There is nothing you can say to make a person's pain go away, no magic words that will make everything okay. There is no advice you can give that is likely to help even if you have experienced loss as well. Each relationship lost, each grieving process, is unique. But getting past your own discomfort with grief and loss, showing up, letting the grieving person know you care by cooking dinner, extending a lunch or a movie invitation, including him or her in your social plans, writing a handwritten, snail mail note (email doesn't have the same impact) expressing your support, simply calling to ask how he or she is doing, sitting and listening instead of planning the perfect response: all of these things can help.
The process of grief can have times of profound loneliness. No friend, however dear, no therapist however skillful and, certainly, no pill can take these feelings away. But being there for a person experiencing a life-changing loss is important. Your being there lets her know that she has your support during the lonely and anguished times as well as during the moments in between when good times and good talks with friends help the person to create a new normal in her life.
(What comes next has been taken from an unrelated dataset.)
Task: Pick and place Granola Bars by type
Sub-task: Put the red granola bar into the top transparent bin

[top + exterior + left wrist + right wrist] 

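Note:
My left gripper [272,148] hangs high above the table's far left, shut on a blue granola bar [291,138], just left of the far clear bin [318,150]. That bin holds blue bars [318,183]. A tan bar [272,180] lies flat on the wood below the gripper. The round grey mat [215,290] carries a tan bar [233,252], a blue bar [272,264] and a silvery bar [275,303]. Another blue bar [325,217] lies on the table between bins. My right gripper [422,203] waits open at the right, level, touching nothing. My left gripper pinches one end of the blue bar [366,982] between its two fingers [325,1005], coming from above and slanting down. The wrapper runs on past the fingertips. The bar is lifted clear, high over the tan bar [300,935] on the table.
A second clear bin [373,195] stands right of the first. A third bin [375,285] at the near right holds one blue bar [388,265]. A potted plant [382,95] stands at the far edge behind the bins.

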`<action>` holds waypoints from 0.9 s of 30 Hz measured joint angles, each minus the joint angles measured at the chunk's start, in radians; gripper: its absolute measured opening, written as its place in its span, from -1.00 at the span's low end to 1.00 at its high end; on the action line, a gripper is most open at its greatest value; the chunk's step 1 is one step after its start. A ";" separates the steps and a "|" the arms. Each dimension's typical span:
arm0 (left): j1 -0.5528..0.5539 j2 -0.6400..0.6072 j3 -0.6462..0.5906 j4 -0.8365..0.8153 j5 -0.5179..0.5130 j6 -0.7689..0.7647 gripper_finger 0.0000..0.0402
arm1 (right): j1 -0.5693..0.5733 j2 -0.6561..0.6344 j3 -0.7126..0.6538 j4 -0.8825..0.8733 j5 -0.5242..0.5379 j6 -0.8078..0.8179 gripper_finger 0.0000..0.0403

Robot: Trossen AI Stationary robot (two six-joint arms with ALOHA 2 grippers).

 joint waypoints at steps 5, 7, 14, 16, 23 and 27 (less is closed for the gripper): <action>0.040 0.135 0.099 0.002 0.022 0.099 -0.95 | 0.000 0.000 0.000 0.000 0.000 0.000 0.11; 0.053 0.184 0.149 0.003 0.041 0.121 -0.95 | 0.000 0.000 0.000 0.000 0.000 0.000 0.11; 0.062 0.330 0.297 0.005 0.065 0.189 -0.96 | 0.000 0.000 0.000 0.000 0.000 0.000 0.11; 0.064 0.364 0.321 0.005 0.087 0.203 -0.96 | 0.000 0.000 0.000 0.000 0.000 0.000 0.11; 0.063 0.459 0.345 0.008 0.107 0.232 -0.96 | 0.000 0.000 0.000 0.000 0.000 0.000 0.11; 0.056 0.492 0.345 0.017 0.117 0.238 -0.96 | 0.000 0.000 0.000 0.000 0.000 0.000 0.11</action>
If one avoids the pain and discomfort of grieving with pills or alcohol or frantic activity, this merely postpones the process. That is not optimal. Grief can go underground to increase one's pain with other problems. I avoided the pain of losing both of my parents suddenly within a four month period when I was only 35 by busying myself with the details of their funerals and estates. And to keep the pain tamped down, I overate comfort foods. By the time I could no longer avoid my grief, it was a year later. I had gained over 100 pounds and people around me, besides expressing shock over my physical transformation, wondered "Why isn't she over this yet?" I was just starting the process of creating life anew without my parents when others in the family were well along toward accepting the losses and moving forward in their lives.
There are some instances, however, when postponing the full impact of grief makes sense.
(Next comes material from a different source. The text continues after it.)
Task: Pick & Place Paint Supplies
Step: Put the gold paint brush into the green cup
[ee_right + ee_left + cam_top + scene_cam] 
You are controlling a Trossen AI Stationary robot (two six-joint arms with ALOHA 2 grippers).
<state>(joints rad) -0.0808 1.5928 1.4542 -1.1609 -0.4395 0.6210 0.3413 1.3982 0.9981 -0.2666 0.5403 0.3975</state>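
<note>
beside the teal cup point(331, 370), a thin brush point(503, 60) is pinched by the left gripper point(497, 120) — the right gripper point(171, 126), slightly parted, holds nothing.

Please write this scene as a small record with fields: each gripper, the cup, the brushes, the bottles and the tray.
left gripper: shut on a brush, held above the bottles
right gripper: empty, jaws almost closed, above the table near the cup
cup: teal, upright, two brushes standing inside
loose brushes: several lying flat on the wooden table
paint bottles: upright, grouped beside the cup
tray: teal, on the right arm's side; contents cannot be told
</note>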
I'll never forget a letter I received from a Glamour reader after I wrote an article in that magazine about delayed grief. She told me that her beloved father had died when she was fourteen and that the loss was totally overwhelming at that time in her life. She felt numb. She compartmentalized her pain and went on to finish high school and college. She got married and had a daughter of her own. A few months after her baby was born, watching her husband hold and kiss their child, she suddenly began to sob. When her husband asked what was wrong, she cried "My Daddy's dead! My Daddy died and I miss him so much..." Her husband embraced both mother and child as they sat in a circle of love and grief and new beginnings. "It was only when I felt strong enough, safe enough in my life and surrounded by love that I could allow my feelings of grief to happen," she wrote.
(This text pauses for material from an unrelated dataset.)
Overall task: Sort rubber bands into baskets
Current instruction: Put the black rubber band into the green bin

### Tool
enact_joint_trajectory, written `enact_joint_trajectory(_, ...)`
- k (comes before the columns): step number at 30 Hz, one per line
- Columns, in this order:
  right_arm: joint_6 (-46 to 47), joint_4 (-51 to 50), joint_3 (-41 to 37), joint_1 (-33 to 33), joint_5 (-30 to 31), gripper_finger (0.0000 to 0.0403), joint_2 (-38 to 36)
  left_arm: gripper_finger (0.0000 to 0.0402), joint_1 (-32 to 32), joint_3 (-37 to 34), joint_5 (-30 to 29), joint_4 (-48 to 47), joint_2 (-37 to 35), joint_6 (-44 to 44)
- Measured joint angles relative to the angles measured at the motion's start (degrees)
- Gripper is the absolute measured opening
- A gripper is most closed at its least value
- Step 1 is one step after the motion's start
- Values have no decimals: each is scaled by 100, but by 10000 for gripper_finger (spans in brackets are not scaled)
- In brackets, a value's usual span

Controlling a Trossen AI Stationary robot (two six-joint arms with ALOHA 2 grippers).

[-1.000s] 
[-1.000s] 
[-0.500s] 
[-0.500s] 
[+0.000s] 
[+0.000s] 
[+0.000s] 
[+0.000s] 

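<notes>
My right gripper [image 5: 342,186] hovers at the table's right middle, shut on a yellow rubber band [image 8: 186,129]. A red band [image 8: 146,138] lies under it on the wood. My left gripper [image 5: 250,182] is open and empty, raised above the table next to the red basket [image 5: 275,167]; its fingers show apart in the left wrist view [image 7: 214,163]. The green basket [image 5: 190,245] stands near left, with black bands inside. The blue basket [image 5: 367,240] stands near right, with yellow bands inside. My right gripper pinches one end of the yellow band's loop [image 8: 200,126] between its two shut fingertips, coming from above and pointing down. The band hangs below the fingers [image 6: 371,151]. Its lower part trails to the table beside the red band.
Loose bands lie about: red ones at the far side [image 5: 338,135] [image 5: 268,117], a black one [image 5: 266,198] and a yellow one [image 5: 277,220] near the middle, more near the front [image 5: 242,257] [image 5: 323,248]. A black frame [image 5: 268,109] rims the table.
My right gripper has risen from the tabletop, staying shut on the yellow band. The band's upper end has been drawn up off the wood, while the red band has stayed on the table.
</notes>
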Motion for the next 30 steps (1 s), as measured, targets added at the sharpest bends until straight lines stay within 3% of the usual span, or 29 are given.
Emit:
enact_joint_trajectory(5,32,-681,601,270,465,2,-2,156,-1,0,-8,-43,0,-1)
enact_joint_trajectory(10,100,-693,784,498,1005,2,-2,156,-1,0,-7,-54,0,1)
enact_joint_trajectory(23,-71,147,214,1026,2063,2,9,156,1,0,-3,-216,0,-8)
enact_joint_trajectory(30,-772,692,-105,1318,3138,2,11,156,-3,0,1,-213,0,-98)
But. more commonly, the grief process goes on in real time, with times of terrible pain and times of life feeling almost normal alternating in endless combinations. Part of the process is allowing oneself to feel the full impact of loss, to let the tears flow. There are no short-cuts, no painless ways around this.
Part of the process, too, is to live fully, to care for oneself, to allow friends to be there and to embrace all the feelings that life can bring: crying when one must, enduring the moments of profound loneliness, and then allowing oneself to laugh and to feel joy once again during those lovely, lengthening times in between the pain.